AT&T customers are being sought by the New York law firm of Bursor &
Fisher to help fight the merger with T-Mobile. The basis for the fight is loss
of competition, possible higher prices and a return to the Ma Bell monopoly.
To accomplish this, the law firm is using the arbitration clause in AT&T
customers' contracts to open a huge series of arbitration cases against the
company. According to the version of the contract Burton and Fisher is using on
its new Fight the Merger Website, the arbitration agreement promises each user
a payment of $10,000
if they are
unable to reach an arbitrated agreement with AT&T.

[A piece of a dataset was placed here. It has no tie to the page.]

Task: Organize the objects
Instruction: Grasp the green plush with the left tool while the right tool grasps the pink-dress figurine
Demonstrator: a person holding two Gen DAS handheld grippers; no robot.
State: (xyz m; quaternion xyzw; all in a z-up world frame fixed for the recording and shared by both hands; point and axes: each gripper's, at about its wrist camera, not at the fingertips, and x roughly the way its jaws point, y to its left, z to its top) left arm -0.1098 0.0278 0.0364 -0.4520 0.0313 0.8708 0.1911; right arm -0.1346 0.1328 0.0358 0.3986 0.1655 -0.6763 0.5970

The idea is to bring AT&T to the arbitration table by each customer
demanding that the merger be stopped, and that the demand be put to
arbitration. Since it's unlikely that AT&T would accept the arbitration decision,
the company would then have to pay the money. AT&T, as you might expect, is
blowing the whole thing off. It says that the arbitration clause can't be used
in that way.
But Bursor & Fisher has a pretty good track record in fighting wireless
providers in unconventional actions. One of those was a series of actions in
California in which Sprint and Verizon were taken to court in class actions
regarding early termination fees. The company has won judgments in actions
Sprint 4G phones
and T-Mobile early termination fees, as well as in a suit
against Facebook for misusing private data and against CitiBank for illegally
foreclosing on property owned by deployed troops.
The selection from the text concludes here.